Judge: Drugmakers, others can face trial over opioid crisis
A federal judge overseeing litigation related to the nation's opioids epidemic has ruled that claims against Purdue Pharma and other drug companies can move to trial as the OxyContin maker tries to reach a settlement. The ruling was one of several issued Tuesday in Cleveland by U.S. District Court Judge Dan Polster, who is preparing for trial set to begin next month over claims from Cuyahoga and Summit counties. It’s the first federal trial seeking to hold drug companies accountable for an addiction crisis that has killed more than 400,000 Americans since 2000. The judge also ruled that claims can move forward against generic drugmakers and smaller distributors, who had argued that they should be let off the hook.

Oberlin College seeks new trial after order to pay $25M
Oberlin College is asking for a new trial after being ordered to pay $25 million to the owners of a market, who accused the school of ruining their business. The store claimed Oberlin encouraged protests and branded the owners racists after a shoplifting incident involving black students. Oberlin now alleges a variety of legal errors, including the jury awarding "excessive damages."  The college said those errors led to "wildly excessive verdicts influenced by passion and prejudice." The shop owners oppose the retrial request, calling it "baseless." A jury this summer awarded the shop owners $44 million. A judge cut that to $25 million.

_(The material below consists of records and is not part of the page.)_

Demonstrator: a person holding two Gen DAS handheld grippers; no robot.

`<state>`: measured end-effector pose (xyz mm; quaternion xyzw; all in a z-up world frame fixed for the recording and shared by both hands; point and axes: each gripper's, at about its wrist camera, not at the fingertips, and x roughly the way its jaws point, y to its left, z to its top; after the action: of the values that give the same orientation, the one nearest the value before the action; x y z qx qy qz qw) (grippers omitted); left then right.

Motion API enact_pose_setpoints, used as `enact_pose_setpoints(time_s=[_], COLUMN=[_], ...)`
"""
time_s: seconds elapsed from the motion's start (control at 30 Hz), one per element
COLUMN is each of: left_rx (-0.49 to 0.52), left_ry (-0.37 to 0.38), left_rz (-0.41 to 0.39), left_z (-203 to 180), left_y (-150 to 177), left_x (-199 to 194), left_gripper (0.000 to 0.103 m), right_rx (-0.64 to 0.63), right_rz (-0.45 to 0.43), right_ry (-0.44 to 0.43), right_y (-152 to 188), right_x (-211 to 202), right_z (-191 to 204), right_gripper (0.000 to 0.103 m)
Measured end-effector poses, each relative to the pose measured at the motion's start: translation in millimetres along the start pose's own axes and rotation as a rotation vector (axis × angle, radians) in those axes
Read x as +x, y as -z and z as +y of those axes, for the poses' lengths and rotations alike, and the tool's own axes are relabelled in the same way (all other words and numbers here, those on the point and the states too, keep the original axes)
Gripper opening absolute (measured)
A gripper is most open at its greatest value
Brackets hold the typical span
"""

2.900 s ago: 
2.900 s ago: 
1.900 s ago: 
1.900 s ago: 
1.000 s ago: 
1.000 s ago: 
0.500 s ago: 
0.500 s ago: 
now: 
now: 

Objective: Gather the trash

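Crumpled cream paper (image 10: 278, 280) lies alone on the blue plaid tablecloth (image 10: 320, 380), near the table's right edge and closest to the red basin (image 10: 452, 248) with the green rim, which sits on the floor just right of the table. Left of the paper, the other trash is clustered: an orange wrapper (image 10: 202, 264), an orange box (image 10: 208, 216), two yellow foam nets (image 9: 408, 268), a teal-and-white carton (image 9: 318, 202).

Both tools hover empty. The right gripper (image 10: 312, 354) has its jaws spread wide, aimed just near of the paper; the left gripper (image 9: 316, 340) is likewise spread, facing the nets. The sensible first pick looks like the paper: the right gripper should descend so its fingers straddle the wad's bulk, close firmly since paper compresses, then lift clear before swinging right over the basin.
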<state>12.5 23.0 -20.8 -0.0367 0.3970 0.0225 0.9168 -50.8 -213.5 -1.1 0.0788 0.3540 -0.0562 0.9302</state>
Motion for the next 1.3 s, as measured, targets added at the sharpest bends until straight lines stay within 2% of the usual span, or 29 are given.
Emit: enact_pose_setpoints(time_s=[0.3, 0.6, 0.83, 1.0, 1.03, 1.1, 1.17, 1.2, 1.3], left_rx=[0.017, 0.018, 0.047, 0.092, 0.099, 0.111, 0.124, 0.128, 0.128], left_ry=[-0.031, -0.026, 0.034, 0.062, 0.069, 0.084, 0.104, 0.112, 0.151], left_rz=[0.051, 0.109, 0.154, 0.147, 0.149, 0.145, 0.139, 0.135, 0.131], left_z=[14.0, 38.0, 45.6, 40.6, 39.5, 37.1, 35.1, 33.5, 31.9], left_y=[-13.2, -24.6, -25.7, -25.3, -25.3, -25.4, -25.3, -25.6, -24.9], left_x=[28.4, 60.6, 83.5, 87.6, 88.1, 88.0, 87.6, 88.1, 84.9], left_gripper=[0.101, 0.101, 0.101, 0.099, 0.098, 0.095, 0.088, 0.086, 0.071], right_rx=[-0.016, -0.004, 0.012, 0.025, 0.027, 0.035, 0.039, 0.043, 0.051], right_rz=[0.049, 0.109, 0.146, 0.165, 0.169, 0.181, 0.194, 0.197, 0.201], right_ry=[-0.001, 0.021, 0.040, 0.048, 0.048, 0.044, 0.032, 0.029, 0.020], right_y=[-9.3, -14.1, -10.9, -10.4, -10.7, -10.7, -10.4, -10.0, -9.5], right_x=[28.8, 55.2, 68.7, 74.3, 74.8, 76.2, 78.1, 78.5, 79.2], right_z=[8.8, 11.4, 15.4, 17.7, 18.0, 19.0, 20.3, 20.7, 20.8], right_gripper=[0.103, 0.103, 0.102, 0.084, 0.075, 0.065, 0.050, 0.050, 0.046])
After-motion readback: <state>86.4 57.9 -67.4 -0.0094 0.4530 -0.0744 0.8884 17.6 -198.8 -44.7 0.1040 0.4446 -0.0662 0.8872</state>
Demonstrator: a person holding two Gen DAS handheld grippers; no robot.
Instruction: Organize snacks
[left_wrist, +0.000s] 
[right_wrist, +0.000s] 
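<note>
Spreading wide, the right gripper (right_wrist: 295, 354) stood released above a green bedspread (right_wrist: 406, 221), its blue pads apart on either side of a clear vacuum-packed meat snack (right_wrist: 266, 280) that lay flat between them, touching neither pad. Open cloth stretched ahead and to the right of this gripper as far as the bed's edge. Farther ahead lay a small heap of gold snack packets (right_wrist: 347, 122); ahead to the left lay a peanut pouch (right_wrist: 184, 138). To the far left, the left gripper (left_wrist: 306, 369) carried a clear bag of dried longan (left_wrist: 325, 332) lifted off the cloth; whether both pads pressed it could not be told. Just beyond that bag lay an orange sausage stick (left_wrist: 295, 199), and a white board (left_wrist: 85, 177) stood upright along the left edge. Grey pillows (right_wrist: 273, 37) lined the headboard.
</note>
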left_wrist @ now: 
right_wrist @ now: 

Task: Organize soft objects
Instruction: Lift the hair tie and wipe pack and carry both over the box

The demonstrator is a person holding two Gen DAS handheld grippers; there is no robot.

Medical Board to review nearly 2,000 'sexual boundary' cases
The State Medical Board of Ohio plans to review nearly 2,000 closed cases involving alleged "sexual boundary" violations by doctors over the past 25 years to see if any involved evidence of criminal misconduct was ignored. Gov. Mike DeWine requested such a review after learning credible evidence was ignored in a 1996 investigation of an Ohio State University team doctor, now accused of widespread sexual abuse. DeWine asked the board to review about 1,500 closed cases involving sexual assault allegations. But the board is casting a slightly wider net to include any with allegations of "sexual boundary" violations. That could include improper, nonphysical interactions that aren't necessarily a crime, such as a doctor asking a patient out for a date.

Pool crew leaves behind trail of blue on Lake Erie cliff
Police said a crew coating a swimming pool near Cleveland got caught "blue-handed" dumping waste over a cliff into a river. Authorities in Rocky River said a paddle boarder alerted them to the dumping last week after seeing bright blue streaks running down the rocky cliff. Police said the pool waste was being dumped over the cliff and into the Rocky River where it meets Lake Erie. Officers arrested a member of the crew that was working on the swimming pool. More charges could be filed after investigations by the Ohio Environmental Protection Agency and the U.S. Coast Guard.

Woman hit by falling branch is park's 3rd death this summer
A 44-year-old woman died after she was hit by a falling tree branch while visiting Hocking Hills State Park. The Ohio Department of Natural Resources is investigating the Monday death of Chillicothe resident Victoria Schafer. It’s the third death at the park this summer and the second in two weeks on the trails near Old Man's Cave. A 22-year-old hiker died after apparently losing his footing and falling from a cliff there two weekends ago. In June, the body of a 55-year-old woman was recovered from a remote part of the park's Conkles Hollow State Nature Preserve.

Aging culvert closes Sand Run Parkway
A portion of Sand Run Parkway on Akron’s West Side is closed indefinitely. The stretch between Portage Path and Merriman Road is closed because of an aging culvert. The park district is considering options for replacing or removing the culvert and will seek public input on potential solutions at a later date.